Meliès [sic] est un alibi : voilà, nous dit–on, un créateur qui a réussi à faire du cinéma, un art sophistiqué et populaire, intelligent et divertissant. Foutaise ! Il suffit de voir ses films pour s’apercevoir que même avec son génie du luxe et de l’illusion, on touche avec lui à la nette régression d’un moyen de communication artistique. […] Et puis, le côté petit chef d’entreprise passe mal avec un Méliès qui vient jusque sur le plateau – déguisé en diable – pour vérifier si tout se passe bien (pour ses affaires). »

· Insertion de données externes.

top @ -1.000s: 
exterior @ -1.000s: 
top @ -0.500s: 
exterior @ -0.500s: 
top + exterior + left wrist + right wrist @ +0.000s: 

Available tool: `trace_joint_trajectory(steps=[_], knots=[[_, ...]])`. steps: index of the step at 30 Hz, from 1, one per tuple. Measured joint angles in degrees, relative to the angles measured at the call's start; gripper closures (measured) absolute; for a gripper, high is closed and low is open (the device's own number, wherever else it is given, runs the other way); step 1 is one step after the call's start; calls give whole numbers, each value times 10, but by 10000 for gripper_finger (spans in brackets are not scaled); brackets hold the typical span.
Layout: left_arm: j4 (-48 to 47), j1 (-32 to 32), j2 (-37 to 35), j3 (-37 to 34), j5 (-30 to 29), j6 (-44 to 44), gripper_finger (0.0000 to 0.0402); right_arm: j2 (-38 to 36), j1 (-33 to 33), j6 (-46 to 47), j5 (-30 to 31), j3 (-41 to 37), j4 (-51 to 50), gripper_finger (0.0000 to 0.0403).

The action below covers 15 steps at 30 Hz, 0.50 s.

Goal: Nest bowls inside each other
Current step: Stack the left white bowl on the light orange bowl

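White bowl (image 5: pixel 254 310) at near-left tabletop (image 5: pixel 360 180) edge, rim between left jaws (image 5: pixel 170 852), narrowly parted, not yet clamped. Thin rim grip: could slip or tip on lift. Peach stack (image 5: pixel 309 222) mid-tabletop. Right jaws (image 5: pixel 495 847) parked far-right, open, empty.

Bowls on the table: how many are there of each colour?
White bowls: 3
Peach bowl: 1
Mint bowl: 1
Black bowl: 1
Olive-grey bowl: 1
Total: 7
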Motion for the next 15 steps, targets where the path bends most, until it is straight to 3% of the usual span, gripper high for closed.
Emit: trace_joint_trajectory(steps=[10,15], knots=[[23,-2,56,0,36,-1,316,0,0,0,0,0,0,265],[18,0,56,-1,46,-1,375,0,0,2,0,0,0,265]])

Double conception ringarde de l’art, où la primauté serait partagée tel un gâteau. A toi l’émerveillement, à moi la mise en scène. La magie de Méliès priverait les frères Lumière de toute l’admiration qu’ils méritent. La croyance même que le petit théâtre des curiosités n’est pas un travail de mise en scène apparaît bien comme une provocation stérile. Ben Kingsley dans le rôle du « papa George » le raconte lui-même dans le film: c’est lui qui va voir les frères Lumière, essaie de leur acheter un cinématographe. Devant leur refus, il fabrique lui-même sa caméra. Il voulait faire sortir cette attraction de l’anecdotique. Il met en image les fantasmes mais informe aussi sur le monde. Il reconstitue même le couronnement d’Édouard VII avant que le vrai n’ait eu lieu. En se montrant en projection populaire, le cinéma devient alors autre chose qu’un divertissement bourgeois. Gérard Courant dédaigne l’art du contrôle et, usant de morale de rebelle en toc, stigmatise le comportement de « petit chef d’entreprise » qui en découlerait. Les Lumière aussi étaient des chefs d’entreprises, envoyant même des cameramans capter des événements au bout du monde. Courant se trompe de combat, botte les fesses d’un homme qui a tiré vers le haut un univers pour lequel il vit toujours. Les grands hommes comme Scorsese ou Gondry ont heureusement un jugement plus clair. Et si le final d’Hugo Cabret a parfois des résonances de révérences trop appuyées, nul doute qu’on devait bien un petit voyage dans la lumière à un homme qui nous aura emmenés jusque sur la Lune.